**PROBLEM TO WORK ON**
Produce word for word the lines of the data below running from the one that has "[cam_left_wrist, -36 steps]" to the one that has "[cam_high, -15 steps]", inclusive, and no others.

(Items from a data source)
'''

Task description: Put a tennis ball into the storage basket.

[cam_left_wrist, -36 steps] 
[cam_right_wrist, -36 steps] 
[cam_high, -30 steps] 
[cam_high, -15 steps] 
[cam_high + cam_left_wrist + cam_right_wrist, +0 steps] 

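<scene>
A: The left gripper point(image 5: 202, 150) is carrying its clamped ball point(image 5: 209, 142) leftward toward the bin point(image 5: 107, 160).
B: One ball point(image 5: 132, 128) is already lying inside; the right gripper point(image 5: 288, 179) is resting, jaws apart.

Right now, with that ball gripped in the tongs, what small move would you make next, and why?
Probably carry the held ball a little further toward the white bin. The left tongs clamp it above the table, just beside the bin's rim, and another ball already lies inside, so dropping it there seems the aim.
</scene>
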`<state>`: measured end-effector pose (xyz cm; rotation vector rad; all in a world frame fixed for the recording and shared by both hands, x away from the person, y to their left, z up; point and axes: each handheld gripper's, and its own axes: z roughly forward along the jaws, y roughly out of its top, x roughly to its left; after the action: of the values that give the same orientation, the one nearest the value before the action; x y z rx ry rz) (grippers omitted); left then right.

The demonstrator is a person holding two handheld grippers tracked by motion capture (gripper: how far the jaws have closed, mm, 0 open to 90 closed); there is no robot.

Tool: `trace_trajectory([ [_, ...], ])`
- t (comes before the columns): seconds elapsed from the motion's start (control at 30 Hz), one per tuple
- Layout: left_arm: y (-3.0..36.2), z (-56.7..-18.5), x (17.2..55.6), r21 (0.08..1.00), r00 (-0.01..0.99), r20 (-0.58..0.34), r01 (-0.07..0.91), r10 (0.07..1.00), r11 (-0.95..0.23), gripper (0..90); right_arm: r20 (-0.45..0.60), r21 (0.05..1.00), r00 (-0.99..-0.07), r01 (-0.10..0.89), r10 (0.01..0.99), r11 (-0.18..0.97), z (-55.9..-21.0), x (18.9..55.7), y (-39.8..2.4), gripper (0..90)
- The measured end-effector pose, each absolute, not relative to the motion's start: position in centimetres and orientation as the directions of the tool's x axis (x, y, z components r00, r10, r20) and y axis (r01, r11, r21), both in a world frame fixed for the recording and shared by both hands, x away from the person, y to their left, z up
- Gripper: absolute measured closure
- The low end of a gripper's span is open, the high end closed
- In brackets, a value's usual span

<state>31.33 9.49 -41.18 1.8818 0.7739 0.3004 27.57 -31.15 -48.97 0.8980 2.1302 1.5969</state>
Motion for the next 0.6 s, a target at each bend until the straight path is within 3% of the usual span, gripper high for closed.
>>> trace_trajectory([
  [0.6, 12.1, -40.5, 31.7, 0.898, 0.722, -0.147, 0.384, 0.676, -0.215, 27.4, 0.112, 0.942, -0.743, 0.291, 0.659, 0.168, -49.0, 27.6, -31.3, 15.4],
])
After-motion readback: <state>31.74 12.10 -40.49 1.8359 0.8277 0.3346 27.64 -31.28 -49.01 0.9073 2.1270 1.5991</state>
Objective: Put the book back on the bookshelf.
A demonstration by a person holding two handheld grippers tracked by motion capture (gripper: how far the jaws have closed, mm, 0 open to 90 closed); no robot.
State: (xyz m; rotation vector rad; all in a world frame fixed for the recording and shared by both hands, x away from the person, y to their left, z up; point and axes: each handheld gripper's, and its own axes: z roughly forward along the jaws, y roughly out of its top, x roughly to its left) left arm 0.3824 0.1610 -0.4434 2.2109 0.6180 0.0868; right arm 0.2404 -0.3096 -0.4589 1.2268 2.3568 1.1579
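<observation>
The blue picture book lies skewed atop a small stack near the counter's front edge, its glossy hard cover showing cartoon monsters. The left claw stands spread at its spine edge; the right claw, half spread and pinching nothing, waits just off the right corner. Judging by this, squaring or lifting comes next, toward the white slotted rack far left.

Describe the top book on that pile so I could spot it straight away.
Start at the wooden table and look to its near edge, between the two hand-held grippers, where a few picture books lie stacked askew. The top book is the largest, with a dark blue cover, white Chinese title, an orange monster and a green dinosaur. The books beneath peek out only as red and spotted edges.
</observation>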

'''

**SOLUTION TO THIS TASK**
[cam_left_wrist, -36 steps] 
[cam_right_wrist, -36 steps] 
[cam_high, -30 steps] 
[cam_high, -15 steps] 

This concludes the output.